O prazo fixado pelo presidente dos EUA, Donald Trump, para que o Irã reabra o estreito de Ormuz vence nesta segunda-feira, às 21h, em Brasília. O ultimato foi anunciado no sábado, com a exigência de que Teerã liberte a passagem de navios pelo estreito.
Trump havia reservado dez dias para que o Irã aceitasse abrir o canal de tráfego ou chegasse a um acordo. No fim de semana, ele adotou tom mais agressivo, dizendo que o tempo estava se esgotando e que haveria consequências graves caso o estreito permanecesse fechado.
Ontem, o presidente americano elevou o tom.

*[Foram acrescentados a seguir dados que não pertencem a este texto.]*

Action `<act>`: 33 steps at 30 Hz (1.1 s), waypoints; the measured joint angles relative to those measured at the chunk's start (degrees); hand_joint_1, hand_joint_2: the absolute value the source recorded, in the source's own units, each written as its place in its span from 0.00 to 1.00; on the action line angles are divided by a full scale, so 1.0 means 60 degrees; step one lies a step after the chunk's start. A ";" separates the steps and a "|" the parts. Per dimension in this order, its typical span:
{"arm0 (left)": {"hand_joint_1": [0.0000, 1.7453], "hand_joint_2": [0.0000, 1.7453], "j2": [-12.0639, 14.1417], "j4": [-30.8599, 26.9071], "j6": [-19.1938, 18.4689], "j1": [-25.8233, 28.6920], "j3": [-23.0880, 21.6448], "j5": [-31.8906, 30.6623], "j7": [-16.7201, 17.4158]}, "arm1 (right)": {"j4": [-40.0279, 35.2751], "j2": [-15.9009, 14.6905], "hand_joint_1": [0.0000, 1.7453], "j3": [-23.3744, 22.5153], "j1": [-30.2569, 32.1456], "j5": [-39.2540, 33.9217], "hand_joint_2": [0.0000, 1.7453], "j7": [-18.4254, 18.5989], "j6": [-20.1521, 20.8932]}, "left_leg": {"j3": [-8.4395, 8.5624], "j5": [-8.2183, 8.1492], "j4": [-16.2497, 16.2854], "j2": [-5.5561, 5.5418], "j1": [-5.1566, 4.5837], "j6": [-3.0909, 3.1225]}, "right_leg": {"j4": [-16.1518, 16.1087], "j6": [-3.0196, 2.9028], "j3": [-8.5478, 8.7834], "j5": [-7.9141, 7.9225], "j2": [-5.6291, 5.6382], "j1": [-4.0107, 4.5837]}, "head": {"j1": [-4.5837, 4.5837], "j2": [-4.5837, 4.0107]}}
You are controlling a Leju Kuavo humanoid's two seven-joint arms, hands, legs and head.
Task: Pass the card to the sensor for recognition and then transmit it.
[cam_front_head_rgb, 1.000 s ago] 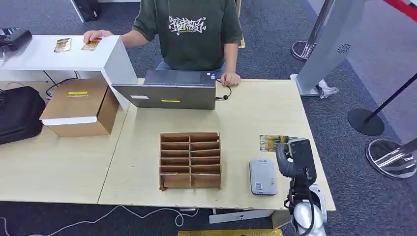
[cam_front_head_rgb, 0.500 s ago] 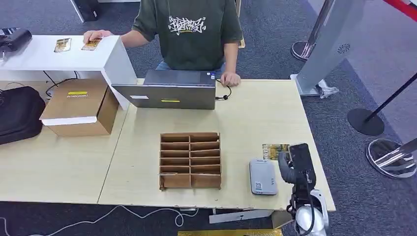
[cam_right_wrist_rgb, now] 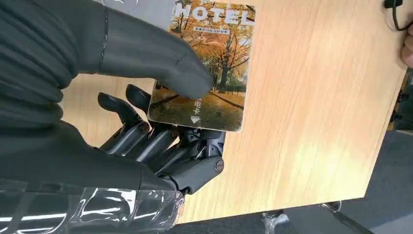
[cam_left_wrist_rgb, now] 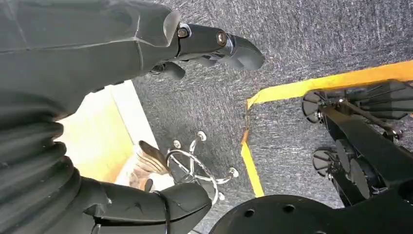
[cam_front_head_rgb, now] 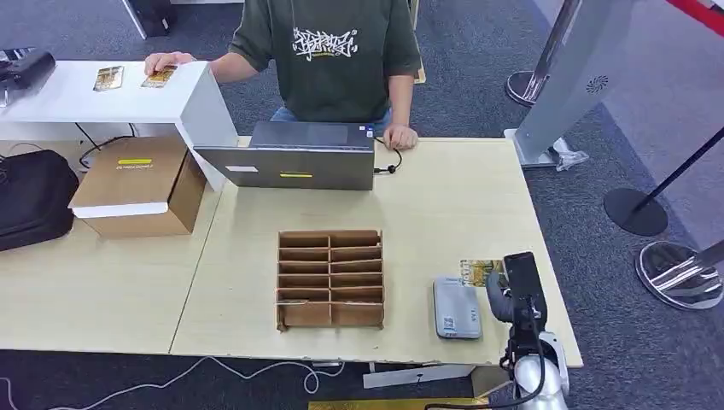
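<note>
One step of several looks under way: carrying the card (cam_right_wrist_rgb: 207,63) to the sensor (cam_front_head_rgb: 456,307). Pinned between the thumb and the darker fingers of the right hand (cam_front_head_rgb: 512,289), as seen in the right wrist view, with the printed face marked HOTEL showing and the wooden table (cam_front_head_rgb: 444,196) beneath. From the head view, held just beside the grey sensor at its far right corner, near the table's front right edge; not yet over the sensor's top, so recognition probably not done. Whether card and sensor touch cannot be told. Left to do, by this reading: bring the card over the reader, then pass it on, perhaps to the person (cam_front_head_rgb: 329,60) seated across the table behind the laptop (cam_front_head_rgb: 290,155), or into the brown slotted organizer (cam_front_head_rgb: 330,278) left of the sensor; cannot tell which from the task wording. Left hand (cam_left_wrist_rgb: 122,53) hanging low over grey carpet, fingers apart, holding nothing, thus open and idle.
</note>
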 joint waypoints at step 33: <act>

Em linguagem contundente, prometeu ações que envolvem áreas estratégicas do Irã caso não haja liberação, descrevendo o cenário como de consequências extremas para o país. A mensagem reforçou a pressão para que a passagem volte a operar.
Pressão econômica e cenário internacional
Autoridades iranianas sinalizaram interesse em estabelecer um pedágio ao longo da rota, com a passagem de navios sob controle iraniano para alguns usuários. Enquanto isso, a economia global permanece sensível à situação, refletida no movimento de preços do petróleo.

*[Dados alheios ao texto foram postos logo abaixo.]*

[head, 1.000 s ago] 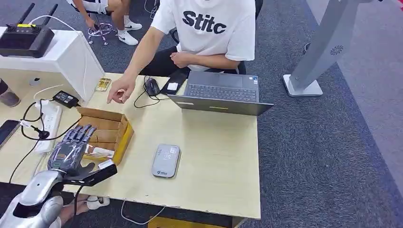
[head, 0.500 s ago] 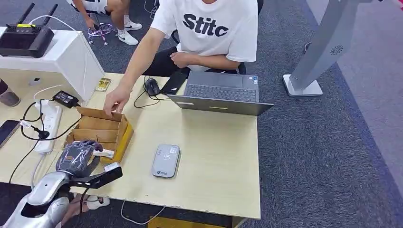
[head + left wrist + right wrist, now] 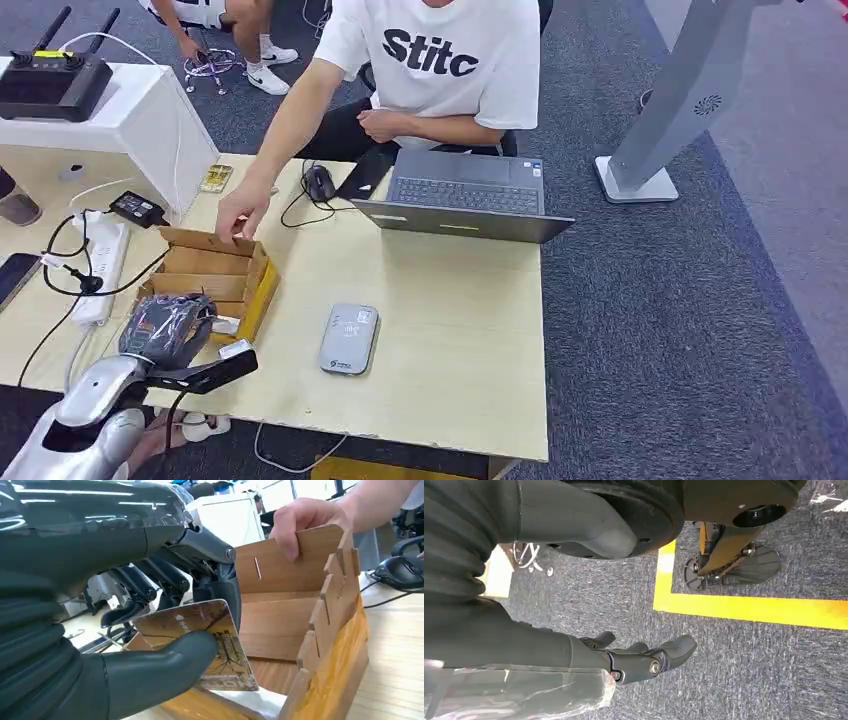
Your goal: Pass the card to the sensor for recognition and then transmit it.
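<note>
Pinching the card (image 3: 200,645) between thumb and fingers, the left hand (image 3: 165,328) sits at the wooden box (image 3: 215,275), which a person's hand (image 3: 240,212) steadies. With so slight a grip, the card could catch the box wall and slip before reaching the sensor (image 3: 349,339) on the counter (image 3: 450,330). The right hand (image 3: 644,662) hangs empty, fingers loosely apart.

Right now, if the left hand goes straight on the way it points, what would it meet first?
Likely the far wall of the wooden box, which a person's hand steadies. The left hand holds the card over the box; depth is unclear.
</note>
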Robot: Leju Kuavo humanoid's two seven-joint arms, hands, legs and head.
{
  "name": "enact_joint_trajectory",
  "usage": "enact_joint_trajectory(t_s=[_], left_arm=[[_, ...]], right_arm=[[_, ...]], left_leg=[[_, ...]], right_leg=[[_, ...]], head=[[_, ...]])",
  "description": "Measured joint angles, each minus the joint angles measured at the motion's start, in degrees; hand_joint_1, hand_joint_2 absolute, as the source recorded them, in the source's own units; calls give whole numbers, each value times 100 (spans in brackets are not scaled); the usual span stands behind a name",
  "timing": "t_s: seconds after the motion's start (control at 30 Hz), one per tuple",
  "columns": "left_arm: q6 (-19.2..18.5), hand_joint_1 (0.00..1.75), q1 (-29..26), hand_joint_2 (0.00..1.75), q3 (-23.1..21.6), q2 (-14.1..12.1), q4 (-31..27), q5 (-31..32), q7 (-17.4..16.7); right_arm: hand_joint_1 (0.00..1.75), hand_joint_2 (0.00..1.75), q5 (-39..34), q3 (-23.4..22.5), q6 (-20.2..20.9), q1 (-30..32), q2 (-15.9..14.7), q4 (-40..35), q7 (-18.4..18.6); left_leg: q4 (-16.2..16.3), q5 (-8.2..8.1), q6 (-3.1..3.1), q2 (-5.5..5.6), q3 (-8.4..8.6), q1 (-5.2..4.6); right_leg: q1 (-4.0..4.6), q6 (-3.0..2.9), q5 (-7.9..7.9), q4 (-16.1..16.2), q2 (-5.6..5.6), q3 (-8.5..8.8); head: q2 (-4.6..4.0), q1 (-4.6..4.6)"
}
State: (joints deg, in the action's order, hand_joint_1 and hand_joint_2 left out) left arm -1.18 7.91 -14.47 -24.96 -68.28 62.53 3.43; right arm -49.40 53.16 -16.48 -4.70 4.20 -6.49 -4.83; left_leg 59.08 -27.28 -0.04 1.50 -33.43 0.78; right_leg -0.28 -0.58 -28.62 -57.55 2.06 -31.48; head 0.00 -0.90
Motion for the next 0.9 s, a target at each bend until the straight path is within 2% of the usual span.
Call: enact_joint_trajectory(t_s=[0.2,0.37,0.7,0.8,0.9], left_arm=[[85,175,93,175,-2,-18,-2,107,-140],[212,175,294,175,-2,-206,-114,282,-210],[232,175,1001,175,83,-754,-845,394,-396],[282,175,1146,175,177,-822,-1071,363,-457],[564,175,1189,175,276,-800,-1220,549,-639]], right_arm=[[0,175,-61,7,-9,1,0,4,0],[0,175,-133,7,-15,8,0,15,-44],[0,175,-304,13,-24,31,0,24,-118],[0,175,-326,20,-24,34,0,28,-118],[0,175,-310,55,-31,36,0,33,-76]], left_leg=[[0,0,0,0,0,0],[0,3,-4,2,0,2],[0,6,-6,2,0,3],[0,6,-5,2,0,3],[0,6,-5,1,0,3]], right_leg=[[0,0,0,0,0,-1],[2,-1,1,-1,-2,-1],[4,-11,9,-2,-3,-2],[4,-11,9,-2,-4,-1],[4,-11,9,-2,-2,-2]], head=[[0,-2],[0,0],[0,0],[0,0],[0,-2]])
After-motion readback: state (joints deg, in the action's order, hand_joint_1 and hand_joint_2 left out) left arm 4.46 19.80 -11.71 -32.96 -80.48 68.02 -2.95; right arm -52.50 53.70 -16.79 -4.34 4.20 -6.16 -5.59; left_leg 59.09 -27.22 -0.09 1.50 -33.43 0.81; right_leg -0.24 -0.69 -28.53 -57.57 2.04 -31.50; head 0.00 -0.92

Nesta semana, 15 membros do Conselho de Segurança da ONU devem votar uma resolução proposta pelo Bahrein para proteger a navegação dentro e ao redor do estreito, em meio a tensões geopolíticas que envolvem várias potências.
Autoridades observam que o estreito de Ormuz é uma rota estratégica para o abastecimento global, e que qualquer interrupção impacta o comércio internacional. Analistas acompanham os desdobramentos e os possíveis desdobramentos diplomáticos.